▶ Aim of the task:
Drop every image, then reproduce the data exactly as given.

****************

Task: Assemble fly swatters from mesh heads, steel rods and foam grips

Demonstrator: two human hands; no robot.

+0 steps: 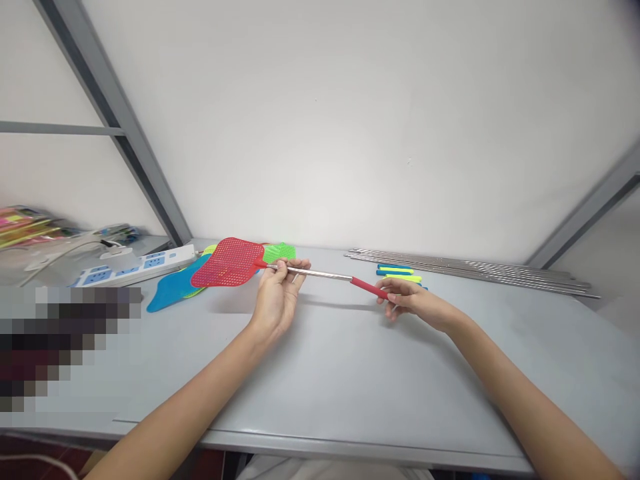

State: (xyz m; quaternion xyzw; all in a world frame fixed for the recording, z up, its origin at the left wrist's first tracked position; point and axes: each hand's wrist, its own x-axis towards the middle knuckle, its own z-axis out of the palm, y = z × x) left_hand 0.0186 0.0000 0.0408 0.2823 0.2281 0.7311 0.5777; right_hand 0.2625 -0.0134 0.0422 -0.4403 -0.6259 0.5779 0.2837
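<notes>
A red fly swatter (pixel 229 263) is held above the table, its perforated head at the left and a thin metal rod (pixel 325 273) running right. My left hand (pixel 280 293) is closed around the rod close to the head. At the rod's far end sits a red grip sleeve (pixel 369 288), slightly angled to the rod. My right hand (pixel 407 299) pinches the outer end of that sleeve between thumb and fingers. Beneath the red head lie blue (pixel 175 285), yellow and green (pixel 281 252) swatter heads, partly covered.
Several blue and yellow grip sleeves (pixel 400 274) lie behind my right hand. A bundle of metal rods (pixel 470 268) rests along the wall at right. A white power strip (pixel 135 265) and colourful packaged goods (pixel 25 227) are at left. Grey frame posts (pixel 125 127) flank the table.
</notes>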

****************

▶ Expected answer:
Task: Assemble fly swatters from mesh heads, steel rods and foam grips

Demonstrator: two human hands; no robot.

+0 steps: 

State: (xyz m; quaternion xyzw; all in a world frame fixed for the recording, z up, its origin at the left wrist's first tracked position; point and axes: each hand's wrist, its own x-axis towards the middle knuckle, its own z-axis out of the palm, y = z × x) left_hand 0.0186 0.0000 0.0408 0.2823 0.2281 0.7311 0.5777; right_hand 0.2625 -0.0134 0.0422 -0.4403 -0.6259 0.5779 0.2837
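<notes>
A red fly swatter (pixel 229 263) is held above the table, its perforated head at the left and a thin metal rod (pixel 325 273) running right. My left hand (pixel 280 293) is closed around the rod close to the head. At the rod's far end sits a red grip sleeve (pixel 369 288), slightly angled to the rod. My right hand (pixel 407 299) pinches the outer end of that sleeve between thumb and fingers. Beneath the red head lie blue (pixel 175 285), yellow and green (pixel 281 252) swatter heads, partly covered.
Several blue and yellow grip sleeves (pixel 400 274) lie behind my right hand. A bundle of metal rods (pixel 470 268) rests along the wall at right. A white power strip (pixel 135 265) and colourful packaged goods (pixel 25 227) are at left. Grey frame posts (pixel 125 127) flank the table.
</notes>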

That wraps up the answer.